FBS (fasting blood sugar) had the highest p-value of 0.400, i removed it and ran the analysis again. Chol (serum cholestoral in mg/dl) had the next largest of 0.254 and was subsequently removed.

In [111]:
remaining_vars = X.columns.tolist()
results = {}
significance_level = 0.05

while True:
    temp_results = {}

    for col in remaining_vars:
        corr, p_value = pearsonr(X[col], y['num'])
        temp_results[col] = {'correlation': corr, 'p_value': p_value}

    var_to_remove = max(temp_results, key=lambda x: temp_results[x]['p_value'])
    max_p_value = temp_results[var_to_remove]['p_value']
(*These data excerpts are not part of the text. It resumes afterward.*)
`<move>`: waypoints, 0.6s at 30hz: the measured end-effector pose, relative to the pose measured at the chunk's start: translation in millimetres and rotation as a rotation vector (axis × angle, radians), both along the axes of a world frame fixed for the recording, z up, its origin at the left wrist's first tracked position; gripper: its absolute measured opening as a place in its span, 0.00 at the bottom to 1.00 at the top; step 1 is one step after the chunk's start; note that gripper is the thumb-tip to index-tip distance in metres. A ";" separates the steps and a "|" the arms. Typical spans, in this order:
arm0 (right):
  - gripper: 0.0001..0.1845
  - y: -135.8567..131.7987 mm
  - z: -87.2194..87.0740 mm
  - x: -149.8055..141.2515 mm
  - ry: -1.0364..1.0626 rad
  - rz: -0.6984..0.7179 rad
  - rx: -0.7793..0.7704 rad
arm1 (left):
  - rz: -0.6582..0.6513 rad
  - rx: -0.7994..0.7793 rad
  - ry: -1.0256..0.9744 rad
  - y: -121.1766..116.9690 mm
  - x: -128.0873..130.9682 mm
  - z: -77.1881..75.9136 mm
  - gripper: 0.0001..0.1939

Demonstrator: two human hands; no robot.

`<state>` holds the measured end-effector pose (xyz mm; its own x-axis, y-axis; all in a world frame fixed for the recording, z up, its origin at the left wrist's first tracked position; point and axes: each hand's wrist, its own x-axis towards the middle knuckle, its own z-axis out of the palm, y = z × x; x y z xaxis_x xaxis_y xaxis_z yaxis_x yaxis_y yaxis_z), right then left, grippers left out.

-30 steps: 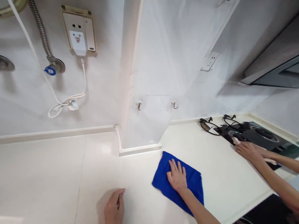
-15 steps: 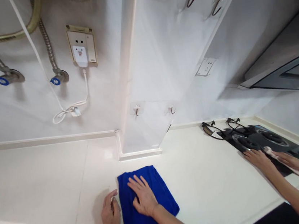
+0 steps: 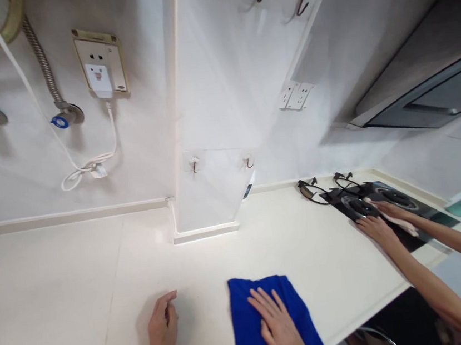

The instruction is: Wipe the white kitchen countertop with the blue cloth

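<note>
1. The blue cloth (image 3: 270,324) lies flat on the white counter (image 3: 79,280) near its front edge; half a second ago it sat further left, beside the left hand, so the wiping stroke has swung back to the right.
2. The right hand (image 3: 277,329) presses on the cloth with fingers spread, palm down, gripping nothing.
3. The left hand (image 3: 163,332) rests on the counter, loosely curled and empty, now apart from the cloth.
4. At the far right, another person's hands (image 3: 381,221) rub a pale rag (image 3: 396,220) over the black stove (image 3: 386,206).
</note>
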<state>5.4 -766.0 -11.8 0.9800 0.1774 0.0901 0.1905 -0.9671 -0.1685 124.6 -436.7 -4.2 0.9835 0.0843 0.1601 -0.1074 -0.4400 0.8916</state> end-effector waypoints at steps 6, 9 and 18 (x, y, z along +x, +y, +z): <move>0.33 -96.1 -24.2 -19.4 -0.079 -0.253 -0.127 | -0.006 -0.005 0.037 -1.9 -1.9 6.2 0.19; 0.32 -115.7 -29.7 -4.3 -0.083 -0.405 -0.170 | -0.011 -0.013 0.062 -3.5 -2.6 7.0 0.20; 0.34 -34.6 -23.8 95.0 -0.016 -0.624 -0.221 | -0.023 -0.002 0.105 -5.1 -1.6 5.0 0.21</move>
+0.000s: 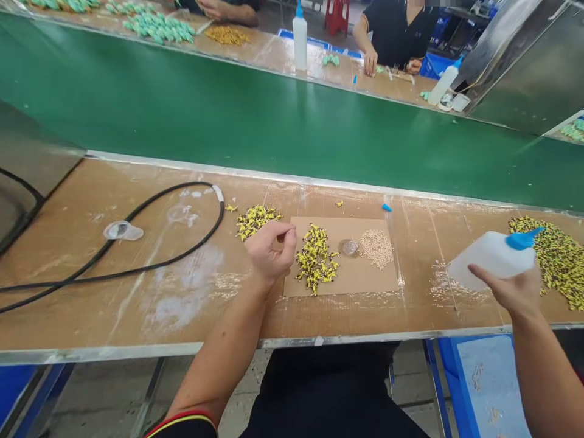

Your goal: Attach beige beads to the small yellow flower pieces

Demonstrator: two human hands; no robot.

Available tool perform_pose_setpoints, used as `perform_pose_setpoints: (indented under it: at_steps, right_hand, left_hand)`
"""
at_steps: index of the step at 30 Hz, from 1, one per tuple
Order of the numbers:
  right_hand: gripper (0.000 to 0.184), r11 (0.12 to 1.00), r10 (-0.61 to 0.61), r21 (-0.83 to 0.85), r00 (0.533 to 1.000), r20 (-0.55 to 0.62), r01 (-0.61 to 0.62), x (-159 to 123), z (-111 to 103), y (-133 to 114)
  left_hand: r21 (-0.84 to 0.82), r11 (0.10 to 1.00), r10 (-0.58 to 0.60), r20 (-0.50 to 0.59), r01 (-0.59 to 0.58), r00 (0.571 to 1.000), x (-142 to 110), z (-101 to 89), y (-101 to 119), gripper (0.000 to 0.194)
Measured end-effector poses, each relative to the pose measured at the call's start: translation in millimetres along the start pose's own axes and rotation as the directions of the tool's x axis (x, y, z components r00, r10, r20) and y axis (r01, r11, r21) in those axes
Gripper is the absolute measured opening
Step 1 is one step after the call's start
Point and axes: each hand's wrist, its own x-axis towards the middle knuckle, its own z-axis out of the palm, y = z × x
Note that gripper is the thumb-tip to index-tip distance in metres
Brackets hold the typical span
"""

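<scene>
My left hand (pixel 270 249) is curled into a loose fist at the left edge of a brown cardboard sheet (pixel 360 277), fingers pinched on something small I cannot make out. A pile of small yellow-and-black parts (pixel 316 258) lies on the sheet just right of it, with a small clear cap (pixel 349 247) and a heap of tiny beige pieces (pixel 376 246) further right. Another yellow-and-black pile (pixel 255 219) lies above the hand. My right hand (pixel 513 291) grips a white squeeze bottle (pixel 490 257) with a blue nozzle, tilted above the bench at the right.
A large heap of yellow-and-black parts (pixel 559 258) lies far right. A black cable (pixel 150 243) loops across the left of the bench near a clear plastic piece (pixel 122 230). A green conveyor belt (pixel 274 121) runs behind; other people work across it beside white bottles (pixel 300 39).
</scene>
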Motion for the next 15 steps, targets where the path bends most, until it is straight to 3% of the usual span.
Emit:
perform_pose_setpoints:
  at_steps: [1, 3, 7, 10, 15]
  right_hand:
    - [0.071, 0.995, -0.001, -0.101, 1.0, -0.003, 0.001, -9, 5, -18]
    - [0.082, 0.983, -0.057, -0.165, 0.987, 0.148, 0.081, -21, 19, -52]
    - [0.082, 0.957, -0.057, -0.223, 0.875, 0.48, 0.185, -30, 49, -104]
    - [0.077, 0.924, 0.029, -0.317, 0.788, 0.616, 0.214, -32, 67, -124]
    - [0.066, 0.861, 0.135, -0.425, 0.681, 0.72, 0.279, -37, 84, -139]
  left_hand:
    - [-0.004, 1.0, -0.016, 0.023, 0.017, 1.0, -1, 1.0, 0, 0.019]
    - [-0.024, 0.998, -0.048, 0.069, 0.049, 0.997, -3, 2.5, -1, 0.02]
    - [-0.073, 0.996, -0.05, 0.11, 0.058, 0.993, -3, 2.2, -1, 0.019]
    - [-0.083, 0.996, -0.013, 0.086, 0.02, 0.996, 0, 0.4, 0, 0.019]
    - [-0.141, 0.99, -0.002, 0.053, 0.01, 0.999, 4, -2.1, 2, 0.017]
    if max_p_value < significance_level:
        results.update(temp_results)
        break

    print(f"Removing variable: {var_to_remove} (p-value: {max_p_value:.3f})")
    remaining_vars.remove(var_to_remove)

Removing variable: fbs (p-value: 0.400)
Removing variable: chol (p-value: 0.254)


In [112]:
X_train, X_test, y_train, y_test = train_test_split(X, y, test_size = 0.2, random_state = 15)

model = LinearRegression()
model.fit(X_train, y_train)

y_pred = model.predict(X_test)

coefficients = list(zip(X.columns, model.coef_))
mse = mean_squared_error(y_test, y_pred)
r2 = r2_score(y_test, y_pred)

print("Coefficients:")

print("Intercept:", model.intercept_)
print("Mean Squared Error:", mse)
print("R-squared:", r2)

Coefficients:
Intercept: [-0.38252144]
Mean Squared Error: 0.7201762224585851
R-squared: 0.4655464026281372


 The coefficients show the relationship of each of the dependent values in regards to the independant value. The intercept is the would be mean value of y if the depependant variables were all 0.
 The mean squared error show the predictive capabilities of the model, depending on the predictors range of values, the closer it is to zero the better the regression model is at predicting. The R-squared value shows the proportion of variance in the dependant data that can be explained by the independant variable i.e. how well the data fits the model.

 The regression model shows that 46% of the models variance can be explained by the independant variable, this shows low fit of the data which means that the accuracy of the predictions are moderate and not truly reliable.